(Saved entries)
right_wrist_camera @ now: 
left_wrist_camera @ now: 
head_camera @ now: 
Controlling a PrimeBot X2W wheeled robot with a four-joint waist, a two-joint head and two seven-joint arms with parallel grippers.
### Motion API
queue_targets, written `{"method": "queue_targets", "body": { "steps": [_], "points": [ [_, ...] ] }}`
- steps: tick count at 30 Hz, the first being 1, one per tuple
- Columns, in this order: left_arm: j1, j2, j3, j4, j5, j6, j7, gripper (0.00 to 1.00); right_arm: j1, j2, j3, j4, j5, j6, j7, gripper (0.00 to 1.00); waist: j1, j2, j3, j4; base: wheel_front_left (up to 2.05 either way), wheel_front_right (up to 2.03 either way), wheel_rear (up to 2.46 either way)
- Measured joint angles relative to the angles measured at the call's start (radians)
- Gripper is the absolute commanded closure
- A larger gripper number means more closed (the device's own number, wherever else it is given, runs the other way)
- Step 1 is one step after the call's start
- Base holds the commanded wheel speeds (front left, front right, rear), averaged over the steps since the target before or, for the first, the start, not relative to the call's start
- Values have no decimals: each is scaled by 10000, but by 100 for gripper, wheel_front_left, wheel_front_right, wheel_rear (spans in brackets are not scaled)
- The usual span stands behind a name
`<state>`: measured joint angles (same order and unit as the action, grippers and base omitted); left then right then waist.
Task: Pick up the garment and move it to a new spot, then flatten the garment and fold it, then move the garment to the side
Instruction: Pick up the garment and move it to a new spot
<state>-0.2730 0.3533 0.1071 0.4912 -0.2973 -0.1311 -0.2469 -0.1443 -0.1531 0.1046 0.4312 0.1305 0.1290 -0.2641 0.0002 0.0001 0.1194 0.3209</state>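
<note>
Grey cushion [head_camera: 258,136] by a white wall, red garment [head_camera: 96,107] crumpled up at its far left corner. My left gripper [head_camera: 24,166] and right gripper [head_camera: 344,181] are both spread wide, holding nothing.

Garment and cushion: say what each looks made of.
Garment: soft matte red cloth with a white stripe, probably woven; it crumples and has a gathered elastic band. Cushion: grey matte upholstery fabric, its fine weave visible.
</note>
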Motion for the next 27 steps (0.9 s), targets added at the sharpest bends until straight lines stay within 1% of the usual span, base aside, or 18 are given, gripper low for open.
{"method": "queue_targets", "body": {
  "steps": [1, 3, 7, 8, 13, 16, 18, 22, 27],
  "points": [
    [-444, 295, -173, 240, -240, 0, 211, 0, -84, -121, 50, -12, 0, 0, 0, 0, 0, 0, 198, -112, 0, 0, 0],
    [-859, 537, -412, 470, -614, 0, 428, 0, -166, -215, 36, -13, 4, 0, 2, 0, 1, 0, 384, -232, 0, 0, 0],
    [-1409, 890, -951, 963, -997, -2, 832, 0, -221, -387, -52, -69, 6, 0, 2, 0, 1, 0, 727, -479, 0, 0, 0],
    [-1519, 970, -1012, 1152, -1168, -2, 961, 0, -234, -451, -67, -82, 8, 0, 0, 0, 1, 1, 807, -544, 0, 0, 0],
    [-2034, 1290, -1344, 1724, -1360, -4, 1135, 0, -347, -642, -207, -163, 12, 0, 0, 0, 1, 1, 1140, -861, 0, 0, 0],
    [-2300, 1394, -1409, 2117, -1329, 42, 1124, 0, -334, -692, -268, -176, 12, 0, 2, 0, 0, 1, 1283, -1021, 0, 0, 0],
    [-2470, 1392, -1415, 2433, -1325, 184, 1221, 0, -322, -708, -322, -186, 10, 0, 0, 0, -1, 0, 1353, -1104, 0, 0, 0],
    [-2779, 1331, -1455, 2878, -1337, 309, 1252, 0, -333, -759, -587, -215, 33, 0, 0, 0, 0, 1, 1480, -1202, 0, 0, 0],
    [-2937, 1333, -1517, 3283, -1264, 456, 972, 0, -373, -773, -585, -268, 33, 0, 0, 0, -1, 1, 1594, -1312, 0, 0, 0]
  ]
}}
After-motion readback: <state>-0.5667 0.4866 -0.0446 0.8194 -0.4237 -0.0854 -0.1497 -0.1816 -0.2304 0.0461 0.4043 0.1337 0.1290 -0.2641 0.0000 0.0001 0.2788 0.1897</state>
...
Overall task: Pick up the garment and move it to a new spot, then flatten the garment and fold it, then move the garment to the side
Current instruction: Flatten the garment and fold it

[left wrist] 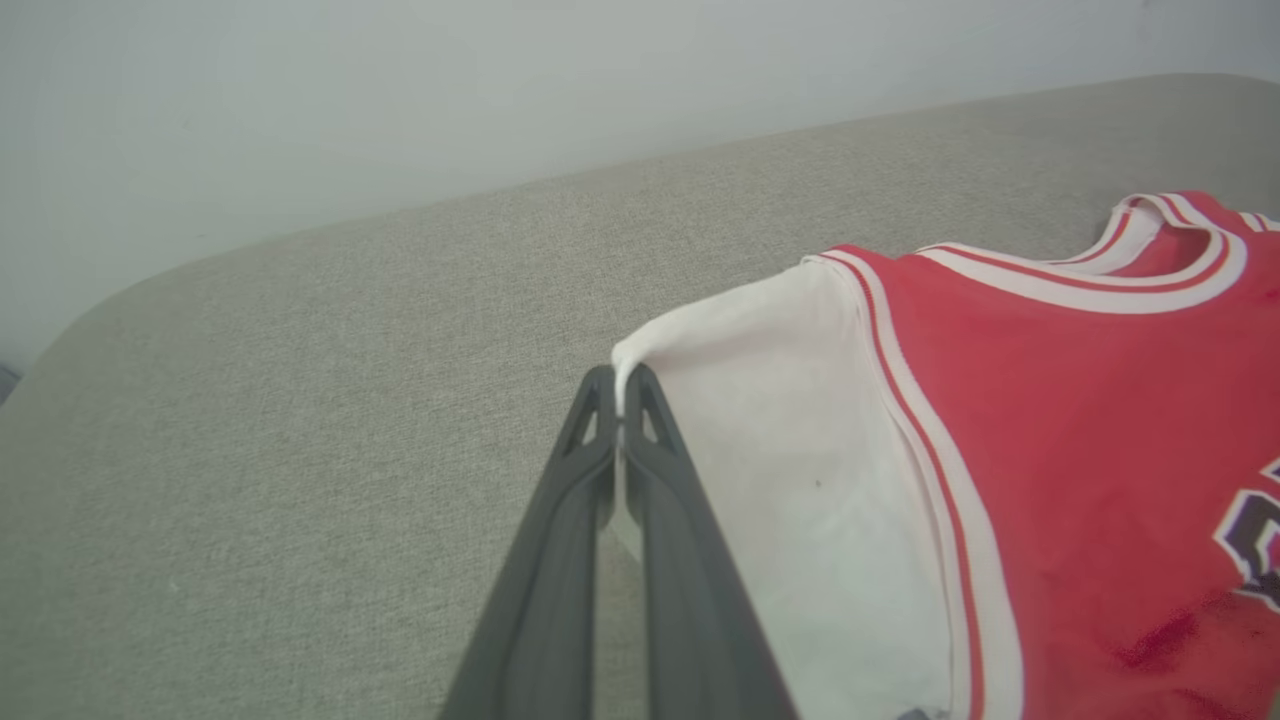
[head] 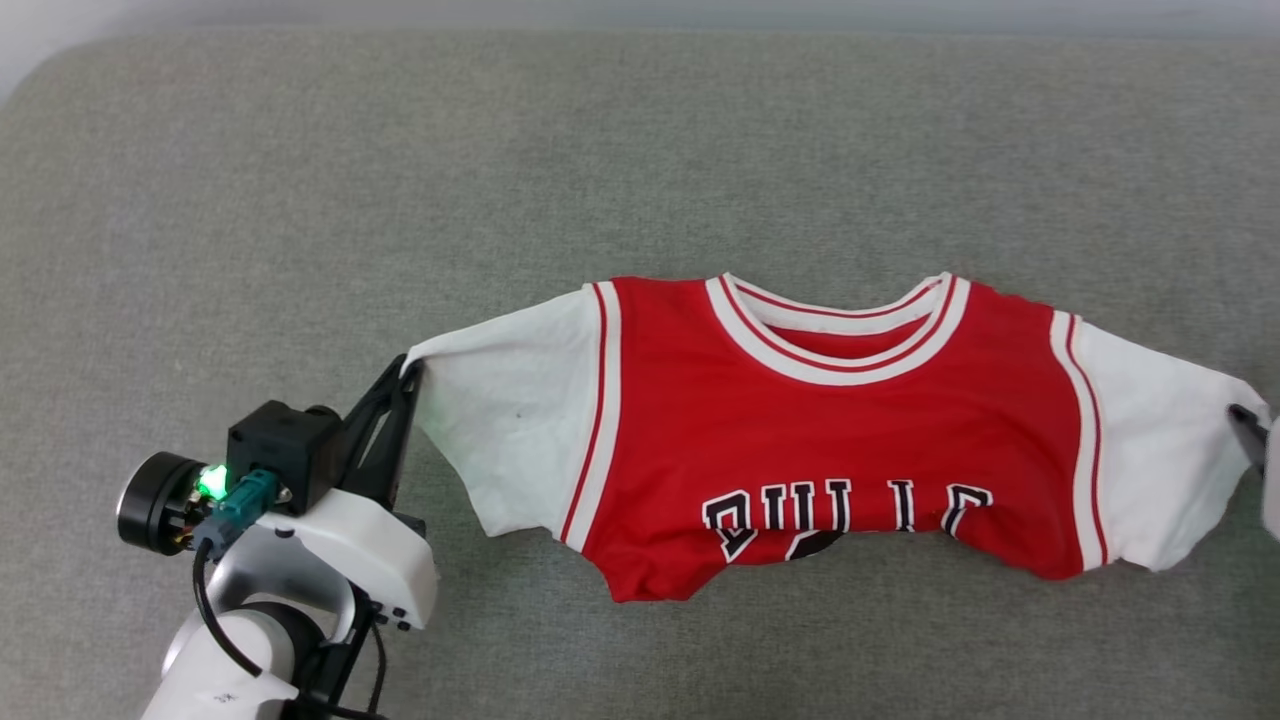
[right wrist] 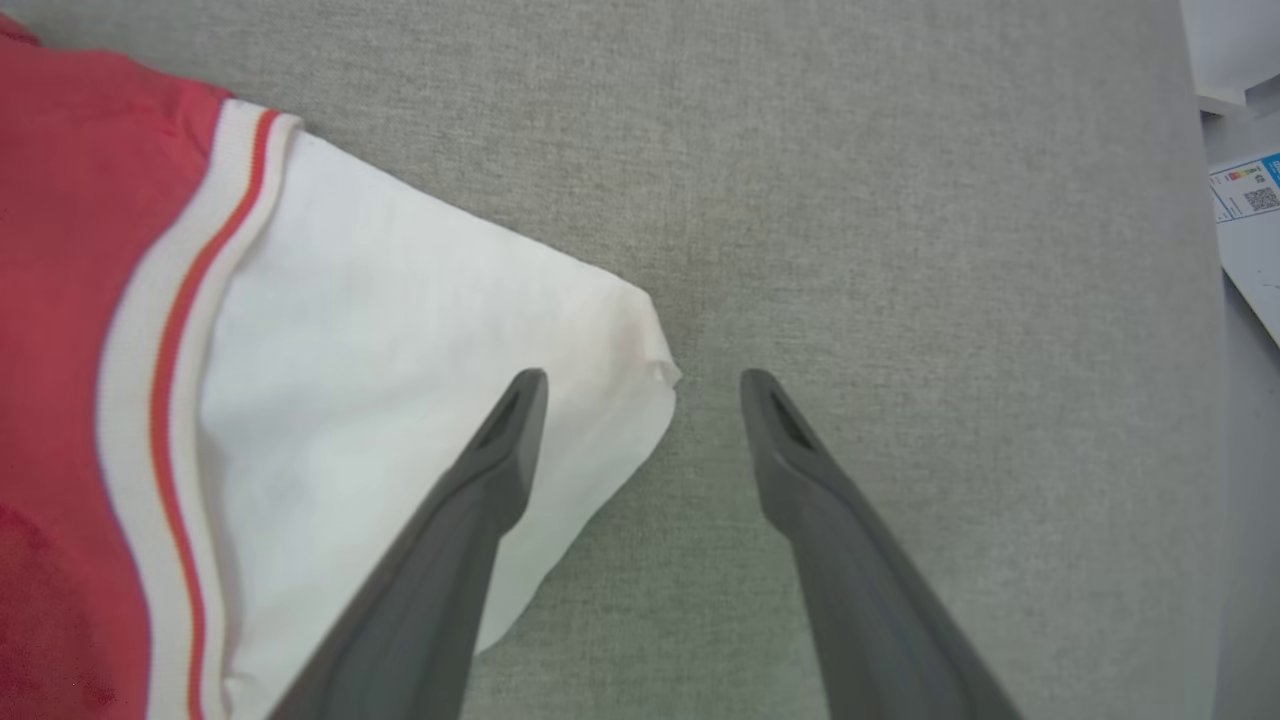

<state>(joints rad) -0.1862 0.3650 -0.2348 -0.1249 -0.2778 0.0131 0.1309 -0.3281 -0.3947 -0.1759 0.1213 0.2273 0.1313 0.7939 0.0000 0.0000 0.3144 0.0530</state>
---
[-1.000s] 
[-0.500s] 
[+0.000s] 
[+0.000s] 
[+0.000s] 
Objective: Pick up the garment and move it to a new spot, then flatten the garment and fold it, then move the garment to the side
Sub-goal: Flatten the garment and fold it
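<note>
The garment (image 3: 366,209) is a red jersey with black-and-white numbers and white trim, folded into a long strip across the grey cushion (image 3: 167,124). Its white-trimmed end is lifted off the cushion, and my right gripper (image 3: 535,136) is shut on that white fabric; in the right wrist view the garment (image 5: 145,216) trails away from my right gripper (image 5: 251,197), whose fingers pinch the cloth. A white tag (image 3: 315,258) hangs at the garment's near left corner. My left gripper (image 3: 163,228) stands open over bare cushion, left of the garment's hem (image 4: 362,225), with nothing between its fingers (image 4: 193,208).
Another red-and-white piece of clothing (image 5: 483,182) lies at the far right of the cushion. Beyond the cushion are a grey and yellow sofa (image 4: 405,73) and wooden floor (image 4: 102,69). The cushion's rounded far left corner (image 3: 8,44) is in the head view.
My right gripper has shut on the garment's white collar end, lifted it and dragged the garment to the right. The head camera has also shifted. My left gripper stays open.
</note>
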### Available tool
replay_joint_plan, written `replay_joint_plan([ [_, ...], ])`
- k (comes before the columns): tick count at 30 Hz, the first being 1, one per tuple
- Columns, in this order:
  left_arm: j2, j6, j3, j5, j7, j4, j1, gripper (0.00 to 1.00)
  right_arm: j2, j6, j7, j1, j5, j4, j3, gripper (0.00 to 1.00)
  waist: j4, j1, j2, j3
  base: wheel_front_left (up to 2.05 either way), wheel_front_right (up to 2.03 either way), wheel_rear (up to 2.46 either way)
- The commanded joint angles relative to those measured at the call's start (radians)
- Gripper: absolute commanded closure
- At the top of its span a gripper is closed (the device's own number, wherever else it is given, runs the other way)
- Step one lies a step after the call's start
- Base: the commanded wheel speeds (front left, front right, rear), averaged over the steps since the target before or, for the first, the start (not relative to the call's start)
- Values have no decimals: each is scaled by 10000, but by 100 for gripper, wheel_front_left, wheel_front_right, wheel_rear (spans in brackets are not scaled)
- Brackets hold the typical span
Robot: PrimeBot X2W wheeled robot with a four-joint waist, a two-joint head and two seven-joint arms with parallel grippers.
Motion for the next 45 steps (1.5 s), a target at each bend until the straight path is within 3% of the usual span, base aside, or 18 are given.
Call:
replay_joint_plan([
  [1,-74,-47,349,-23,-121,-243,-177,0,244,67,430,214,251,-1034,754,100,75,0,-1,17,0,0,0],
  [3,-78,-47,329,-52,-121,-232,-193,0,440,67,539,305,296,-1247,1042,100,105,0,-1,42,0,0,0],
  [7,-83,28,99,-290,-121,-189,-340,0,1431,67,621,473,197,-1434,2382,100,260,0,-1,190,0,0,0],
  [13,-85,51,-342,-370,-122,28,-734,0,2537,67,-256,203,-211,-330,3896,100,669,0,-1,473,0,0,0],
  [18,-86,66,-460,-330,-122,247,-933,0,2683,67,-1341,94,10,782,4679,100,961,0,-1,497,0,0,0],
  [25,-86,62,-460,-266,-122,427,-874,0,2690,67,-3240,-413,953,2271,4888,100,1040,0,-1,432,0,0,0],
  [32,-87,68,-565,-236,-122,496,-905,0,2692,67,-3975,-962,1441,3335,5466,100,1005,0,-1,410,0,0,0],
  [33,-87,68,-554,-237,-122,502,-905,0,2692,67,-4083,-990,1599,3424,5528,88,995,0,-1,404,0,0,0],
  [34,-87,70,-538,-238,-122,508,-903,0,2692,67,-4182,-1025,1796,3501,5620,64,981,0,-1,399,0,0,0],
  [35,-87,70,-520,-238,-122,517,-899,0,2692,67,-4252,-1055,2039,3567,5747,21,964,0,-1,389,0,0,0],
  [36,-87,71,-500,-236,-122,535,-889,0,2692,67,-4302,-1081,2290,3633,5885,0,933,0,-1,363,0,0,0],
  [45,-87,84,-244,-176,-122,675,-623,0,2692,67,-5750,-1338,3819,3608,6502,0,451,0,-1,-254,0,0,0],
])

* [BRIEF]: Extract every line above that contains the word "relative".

* [RESULT FOR THIS EXERCISE]:
- Measured joint angles relative to the angles measured at the call's start (radians)
- Base holds the commanded wheel speeds (front left, front right, rear), averaged over the steps since the target before or, for the first, the start, not relative to the call's start
- The commanded joint angles relative to those measured at the call's start (radians)
- Base: the commanded wheel speeds (front left, front right, rear), averaged over the steps since the target before or, for the first, the start (not relative to the call's start)

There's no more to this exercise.